**** RECORDED DATA ****
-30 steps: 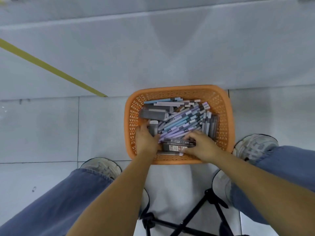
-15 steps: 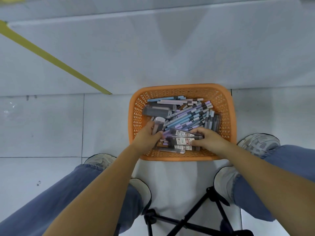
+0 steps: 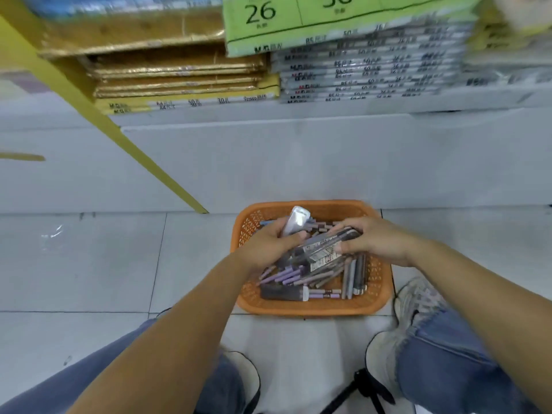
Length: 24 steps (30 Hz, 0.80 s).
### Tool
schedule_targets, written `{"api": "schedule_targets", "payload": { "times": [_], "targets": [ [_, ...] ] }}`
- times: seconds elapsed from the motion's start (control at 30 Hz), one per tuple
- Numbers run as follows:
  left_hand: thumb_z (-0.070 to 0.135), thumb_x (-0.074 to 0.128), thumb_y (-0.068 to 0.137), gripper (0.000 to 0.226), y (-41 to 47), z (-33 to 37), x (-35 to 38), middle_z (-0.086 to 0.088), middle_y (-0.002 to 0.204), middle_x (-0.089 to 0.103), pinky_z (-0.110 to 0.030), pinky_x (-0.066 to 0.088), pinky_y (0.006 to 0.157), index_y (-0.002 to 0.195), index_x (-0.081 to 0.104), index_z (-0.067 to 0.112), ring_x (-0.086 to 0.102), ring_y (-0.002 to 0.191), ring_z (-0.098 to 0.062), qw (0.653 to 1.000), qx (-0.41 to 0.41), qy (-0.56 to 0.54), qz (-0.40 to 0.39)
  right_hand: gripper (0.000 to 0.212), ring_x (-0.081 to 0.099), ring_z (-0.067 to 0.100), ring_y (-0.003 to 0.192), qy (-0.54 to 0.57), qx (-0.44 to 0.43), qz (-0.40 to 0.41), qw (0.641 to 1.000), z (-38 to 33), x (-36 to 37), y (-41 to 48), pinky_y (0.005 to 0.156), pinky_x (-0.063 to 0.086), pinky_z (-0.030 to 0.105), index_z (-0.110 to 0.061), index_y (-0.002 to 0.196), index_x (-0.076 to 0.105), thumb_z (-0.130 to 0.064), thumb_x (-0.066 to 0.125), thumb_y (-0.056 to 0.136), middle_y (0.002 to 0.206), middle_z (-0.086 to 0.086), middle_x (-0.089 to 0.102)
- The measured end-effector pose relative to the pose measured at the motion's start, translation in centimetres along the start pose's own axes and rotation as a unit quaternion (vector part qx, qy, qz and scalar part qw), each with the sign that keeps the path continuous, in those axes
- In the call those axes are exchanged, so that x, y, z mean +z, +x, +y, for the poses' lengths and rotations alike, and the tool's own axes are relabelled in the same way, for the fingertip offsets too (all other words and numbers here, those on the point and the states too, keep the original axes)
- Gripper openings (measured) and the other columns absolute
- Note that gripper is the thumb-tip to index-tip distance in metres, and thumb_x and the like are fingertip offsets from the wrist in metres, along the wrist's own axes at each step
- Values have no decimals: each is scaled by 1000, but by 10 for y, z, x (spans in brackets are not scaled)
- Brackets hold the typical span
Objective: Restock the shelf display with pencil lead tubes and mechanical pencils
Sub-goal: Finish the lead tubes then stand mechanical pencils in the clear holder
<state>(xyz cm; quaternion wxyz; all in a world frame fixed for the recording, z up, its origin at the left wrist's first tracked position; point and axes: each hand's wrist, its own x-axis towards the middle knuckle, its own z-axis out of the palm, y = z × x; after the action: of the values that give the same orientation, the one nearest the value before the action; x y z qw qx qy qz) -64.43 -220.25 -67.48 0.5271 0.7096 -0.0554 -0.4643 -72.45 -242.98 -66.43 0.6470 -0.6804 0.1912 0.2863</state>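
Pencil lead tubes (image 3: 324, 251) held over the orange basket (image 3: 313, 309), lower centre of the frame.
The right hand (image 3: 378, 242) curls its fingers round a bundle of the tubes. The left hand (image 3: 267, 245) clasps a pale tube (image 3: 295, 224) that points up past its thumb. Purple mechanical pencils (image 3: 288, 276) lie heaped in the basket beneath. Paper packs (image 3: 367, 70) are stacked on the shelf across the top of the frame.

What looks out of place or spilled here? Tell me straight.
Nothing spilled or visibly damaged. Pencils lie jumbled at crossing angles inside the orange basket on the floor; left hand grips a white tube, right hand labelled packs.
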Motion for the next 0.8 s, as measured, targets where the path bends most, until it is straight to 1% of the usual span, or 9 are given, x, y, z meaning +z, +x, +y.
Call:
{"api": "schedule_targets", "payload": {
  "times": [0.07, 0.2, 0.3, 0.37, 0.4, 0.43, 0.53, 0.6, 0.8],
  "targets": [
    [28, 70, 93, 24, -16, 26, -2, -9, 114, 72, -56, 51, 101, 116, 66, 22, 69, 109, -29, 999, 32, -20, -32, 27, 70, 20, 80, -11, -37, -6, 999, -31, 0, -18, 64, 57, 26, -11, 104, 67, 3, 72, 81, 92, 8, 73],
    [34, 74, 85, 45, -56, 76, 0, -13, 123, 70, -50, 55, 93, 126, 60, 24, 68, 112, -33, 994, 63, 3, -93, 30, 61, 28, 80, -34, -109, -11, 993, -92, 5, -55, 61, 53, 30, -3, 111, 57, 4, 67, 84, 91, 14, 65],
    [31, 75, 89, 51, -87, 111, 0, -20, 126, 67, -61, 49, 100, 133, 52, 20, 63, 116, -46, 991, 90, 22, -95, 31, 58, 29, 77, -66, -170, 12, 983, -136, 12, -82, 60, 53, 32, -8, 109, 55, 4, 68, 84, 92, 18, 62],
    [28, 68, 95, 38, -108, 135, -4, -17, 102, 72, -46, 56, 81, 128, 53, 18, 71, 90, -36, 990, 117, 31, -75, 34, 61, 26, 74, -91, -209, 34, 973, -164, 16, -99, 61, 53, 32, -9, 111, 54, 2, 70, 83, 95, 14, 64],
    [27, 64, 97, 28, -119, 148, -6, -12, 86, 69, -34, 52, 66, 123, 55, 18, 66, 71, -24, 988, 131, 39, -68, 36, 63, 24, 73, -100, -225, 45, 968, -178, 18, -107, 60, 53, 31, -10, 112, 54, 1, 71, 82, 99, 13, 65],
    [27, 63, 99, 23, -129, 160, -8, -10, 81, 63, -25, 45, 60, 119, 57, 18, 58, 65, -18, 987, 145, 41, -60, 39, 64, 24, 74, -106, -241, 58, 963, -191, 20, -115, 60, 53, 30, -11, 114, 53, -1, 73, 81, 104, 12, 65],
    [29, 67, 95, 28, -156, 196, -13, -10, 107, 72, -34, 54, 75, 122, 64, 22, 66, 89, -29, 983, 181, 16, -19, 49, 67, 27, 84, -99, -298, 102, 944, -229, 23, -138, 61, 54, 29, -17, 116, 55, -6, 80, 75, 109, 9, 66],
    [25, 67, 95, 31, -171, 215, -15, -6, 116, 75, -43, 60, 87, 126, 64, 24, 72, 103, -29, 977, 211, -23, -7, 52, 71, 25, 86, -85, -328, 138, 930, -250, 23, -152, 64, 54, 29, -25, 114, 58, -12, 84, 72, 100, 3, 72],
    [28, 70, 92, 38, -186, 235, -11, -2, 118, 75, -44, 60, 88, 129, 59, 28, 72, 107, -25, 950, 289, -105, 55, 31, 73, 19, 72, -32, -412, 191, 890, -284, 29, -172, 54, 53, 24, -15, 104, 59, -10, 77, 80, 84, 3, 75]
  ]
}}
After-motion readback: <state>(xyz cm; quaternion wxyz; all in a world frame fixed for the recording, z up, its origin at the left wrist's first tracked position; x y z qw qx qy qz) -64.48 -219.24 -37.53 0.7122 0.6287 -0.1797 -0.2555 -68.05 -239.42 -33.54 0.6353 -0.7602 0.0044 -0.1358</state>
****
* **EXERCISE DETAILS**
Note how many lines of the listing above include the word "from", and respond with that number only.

* **RESULT OF THIS TASK**
2